The answer must consist of every line below containing "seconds".

Data records Start Marker

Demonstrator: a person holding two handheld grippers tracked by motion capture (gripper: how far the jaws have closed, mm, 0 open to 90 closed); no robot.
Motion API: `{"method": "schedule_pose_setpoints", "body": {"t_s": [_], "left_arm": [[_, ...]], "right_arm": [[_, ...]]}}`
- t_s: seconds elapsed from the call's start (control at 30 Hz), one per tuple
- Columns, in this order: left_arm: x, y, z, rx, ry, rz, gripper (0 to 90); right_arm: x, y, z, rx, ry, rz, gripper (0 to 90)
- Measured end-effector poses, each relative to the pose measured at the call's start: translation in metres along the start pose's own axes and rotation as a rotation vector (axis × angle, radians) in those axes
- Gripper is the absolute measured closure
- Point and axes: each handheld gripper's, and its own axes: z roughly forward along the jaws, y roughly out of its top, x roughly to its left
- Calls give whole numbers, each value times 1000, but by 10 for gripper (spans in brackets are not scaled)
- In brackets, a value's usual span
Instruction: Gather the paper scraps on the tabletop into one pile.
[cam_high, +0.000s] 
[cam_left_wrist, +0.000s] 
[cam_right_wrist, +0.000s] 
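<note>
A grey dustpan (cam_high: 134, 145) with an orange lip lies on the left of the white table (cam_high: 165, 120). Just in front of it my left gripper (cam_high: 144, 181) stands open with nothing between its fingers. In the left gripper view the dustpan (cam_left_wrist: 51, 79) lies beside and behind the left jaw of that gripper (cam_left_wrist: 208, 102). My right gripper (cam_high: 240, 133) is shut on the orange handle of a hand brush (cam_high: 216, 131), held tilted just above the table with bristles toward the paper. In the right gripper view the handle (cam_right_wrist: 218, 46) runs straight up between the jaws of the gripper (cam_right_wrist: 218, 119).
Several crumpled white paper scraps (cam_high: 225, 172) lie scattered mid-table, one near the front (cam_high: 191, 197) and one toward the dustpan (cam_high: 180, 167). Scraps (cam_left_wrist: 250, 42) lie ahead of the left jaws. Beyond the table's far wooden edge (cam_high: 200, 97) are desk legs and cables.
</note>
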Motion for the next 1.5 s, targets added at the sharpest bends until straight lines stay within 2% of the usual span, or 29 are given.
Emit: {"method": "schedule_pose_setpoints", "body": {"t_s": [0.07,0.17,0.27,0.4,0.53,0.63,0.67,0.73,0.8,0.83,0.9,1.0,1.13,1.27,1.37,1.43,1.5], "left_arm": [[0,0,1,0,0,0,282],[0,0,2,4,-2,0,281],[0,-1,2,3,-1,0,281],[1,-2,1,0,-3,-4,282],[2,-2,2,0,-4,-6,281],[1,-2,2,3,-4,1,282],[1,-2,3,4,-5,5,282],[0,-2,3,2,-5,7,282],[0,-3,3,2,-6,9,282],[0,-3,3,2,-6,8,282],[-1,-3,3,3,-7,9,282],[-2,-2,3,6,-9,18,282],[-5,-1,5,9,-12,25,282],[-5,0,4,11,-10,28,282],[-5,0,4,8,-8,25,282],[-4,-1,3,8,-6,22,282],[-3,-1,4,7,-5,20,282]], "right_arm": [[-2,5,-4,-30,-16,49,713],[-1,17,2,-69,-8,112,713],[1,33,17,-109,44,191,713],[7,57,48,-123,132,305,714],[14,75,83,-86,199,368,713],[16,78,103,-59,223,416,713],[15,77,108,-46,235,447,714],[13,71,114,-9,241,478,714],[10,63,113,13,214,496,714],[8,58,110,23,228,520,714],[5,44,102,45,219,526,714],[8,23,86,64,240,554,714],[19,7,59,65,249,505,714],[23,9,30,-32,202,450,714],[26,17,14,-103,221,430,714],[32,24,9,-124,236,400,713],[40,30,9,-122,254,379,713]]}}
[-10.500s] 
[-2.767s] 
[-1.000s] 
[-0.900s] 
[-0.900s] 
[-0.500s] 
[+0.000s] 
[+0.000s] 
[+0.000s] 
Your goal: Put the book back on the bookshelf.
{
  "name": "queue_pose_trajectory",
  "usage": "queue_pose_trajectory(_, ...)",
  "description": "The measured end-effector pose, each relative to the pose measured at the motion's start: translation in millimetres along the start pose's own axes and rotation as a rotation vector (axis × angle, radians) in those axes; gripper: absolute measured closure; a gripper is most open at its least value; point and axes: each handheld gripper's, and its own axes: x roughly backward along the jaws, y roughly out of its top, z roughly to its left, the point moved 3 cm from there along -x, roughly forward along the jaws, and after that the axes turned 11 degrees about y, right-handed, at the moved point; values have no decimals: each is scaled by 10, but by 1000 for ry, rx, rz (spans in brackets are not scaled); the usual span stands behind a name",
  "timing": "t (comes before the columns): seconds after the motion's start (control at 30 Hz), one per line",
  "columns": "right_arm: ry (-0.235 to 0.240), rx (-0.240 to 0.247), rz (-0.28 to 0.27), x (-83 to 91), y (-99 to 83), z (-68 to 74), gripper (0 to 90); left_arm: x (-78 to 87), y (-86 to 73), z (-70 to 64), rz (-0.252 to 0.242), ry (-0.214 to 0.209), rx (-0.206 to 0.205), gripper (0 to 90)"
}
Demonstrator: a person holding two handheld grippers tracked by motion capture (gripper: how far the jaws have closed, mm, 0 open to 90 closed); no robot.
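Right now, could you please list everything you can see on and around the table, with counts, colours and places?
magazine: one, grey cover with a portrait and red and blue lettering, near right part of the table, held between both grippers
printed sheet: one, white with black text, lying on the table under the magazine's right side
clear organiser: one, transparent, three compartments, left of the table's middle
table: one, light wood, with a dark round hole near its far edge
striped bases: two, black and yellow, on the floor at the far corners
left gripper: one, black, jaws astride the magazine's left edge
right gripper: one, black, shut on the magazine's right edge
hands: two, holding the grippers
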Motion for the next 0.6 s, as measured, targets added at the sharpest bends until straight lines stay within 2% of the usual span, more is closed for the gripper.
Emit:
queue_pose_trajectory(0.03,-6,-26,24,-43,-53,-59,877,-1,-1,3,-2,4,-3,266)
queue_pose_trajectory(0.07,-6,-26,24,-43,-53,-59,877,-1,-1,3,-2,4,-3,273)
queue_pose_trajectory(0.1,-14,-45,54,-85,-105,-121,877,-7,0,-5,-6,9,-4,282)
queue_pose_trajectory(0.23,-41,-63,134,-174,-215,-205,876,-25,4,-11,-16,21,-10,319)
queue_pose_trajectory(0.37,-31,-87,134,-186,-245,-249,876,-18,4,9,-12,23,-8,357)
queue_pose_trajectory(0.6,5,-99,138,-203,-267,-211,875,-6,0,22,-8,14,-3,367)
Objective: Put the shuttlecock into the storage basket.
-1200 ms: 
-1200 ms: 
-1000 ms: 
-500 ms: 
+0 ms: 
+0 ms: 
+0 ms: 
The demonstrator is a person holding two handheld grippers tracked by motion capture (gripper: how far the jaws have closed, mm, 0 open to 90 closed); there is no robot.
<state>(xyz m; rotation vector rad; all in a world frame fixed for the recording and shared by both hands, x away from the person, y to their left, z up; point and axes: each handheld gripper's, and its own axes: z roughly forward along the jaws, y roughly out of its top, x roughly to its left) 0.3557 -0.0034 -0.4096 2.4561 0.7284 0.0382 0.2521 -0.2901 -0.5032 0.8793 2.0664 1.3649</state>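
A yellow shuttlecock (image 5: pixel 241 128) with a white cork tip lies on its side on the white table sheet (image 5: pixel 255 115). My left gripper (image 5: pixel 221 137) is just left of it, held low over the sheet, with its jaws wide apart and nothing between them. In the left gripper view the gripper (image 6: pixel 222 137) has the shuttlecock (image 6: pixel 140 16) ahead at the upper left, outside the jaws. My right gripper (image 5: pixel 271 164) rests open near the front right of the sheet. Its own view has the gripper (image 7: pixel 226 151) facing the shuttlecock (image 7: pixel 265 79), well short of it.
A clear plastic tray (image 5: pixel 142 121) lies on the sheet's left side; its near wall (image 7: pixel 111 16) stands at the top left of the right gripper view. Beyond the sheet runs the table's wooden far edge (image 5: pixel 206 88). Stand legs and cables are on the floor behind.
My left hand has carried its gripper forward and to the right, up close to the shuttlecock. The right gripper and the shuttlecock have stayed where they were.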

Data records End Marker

### Expected answer
- t_s: seconds elapsed from the call's start (control at 30 Hz), one per tuple
  "timing": "t (comes before the columns): seconds after the motion's start (control at 30 Hz), one per line",

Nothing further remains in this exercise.